▶ **ACTIVITY**: Using the records below, transcribe word for word the stretch from the line that contains "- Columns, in" through the line that contains "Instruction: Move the", both end lines included, and nothing else.

▶ **AVAILABLE RECORDS**:
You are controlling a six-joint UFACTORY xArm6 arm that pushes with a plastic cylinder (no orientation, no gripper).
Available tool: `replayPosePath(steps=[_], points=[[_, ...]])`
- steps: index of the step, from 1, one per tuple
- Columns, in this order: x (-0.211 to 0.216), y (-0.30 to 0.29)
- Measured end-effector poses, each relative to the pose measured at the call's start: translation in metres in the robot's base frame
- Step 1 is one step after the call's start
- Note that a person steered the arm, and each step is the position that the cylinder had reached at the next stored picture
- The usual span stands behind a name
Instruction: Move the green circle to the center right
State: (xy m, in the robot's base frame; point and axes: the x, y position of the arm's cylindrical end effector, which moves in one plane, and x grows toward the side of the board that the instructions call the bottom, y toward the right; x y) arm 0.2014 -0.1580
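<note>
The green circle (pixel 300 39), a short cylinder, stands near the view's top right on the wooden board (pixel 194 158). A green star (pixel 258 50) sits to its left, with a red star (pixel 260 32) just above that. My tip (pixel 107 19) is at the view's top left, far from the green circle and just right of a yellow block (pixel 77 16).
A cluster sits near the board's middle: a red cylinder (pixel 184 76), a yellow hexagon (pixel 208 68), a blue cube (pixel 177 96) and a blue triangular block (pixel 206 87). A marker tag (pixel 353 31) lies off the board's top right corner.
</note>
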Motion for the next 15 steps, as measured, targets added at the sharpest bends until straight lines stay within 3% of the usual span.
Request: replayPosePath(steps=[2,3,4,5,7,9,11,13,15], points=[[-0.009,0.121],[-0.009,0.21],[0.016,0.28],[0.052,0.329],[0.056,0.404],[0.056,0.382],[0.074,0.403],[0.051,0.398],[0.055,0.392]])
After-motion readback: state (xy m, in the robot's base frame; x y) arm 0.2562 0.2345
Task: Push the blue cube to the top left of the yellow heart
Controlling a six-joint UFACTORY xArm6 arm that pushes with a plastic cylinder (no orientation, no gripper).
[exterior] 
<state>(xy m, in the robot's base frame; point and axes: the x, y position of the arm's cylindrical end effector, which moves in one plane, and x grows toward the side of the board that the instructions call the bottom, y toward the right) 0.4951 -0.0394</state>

▶ **ANSWER BELOW**:
- Columns, in this order: x (-0.211 to 0.216), y (-0.30 to 0.29)
- Measured end-effector poses, each relative to the pose measured at the call's start: translation in metres in the robot's base frame
- Step 1 is one step after the call's start
- Note that a person steered the arm, and each step is the position that the cylinder had reached at the next stored picture
- The usual span stands behind a name
Instruction: Move the green circle to the center right

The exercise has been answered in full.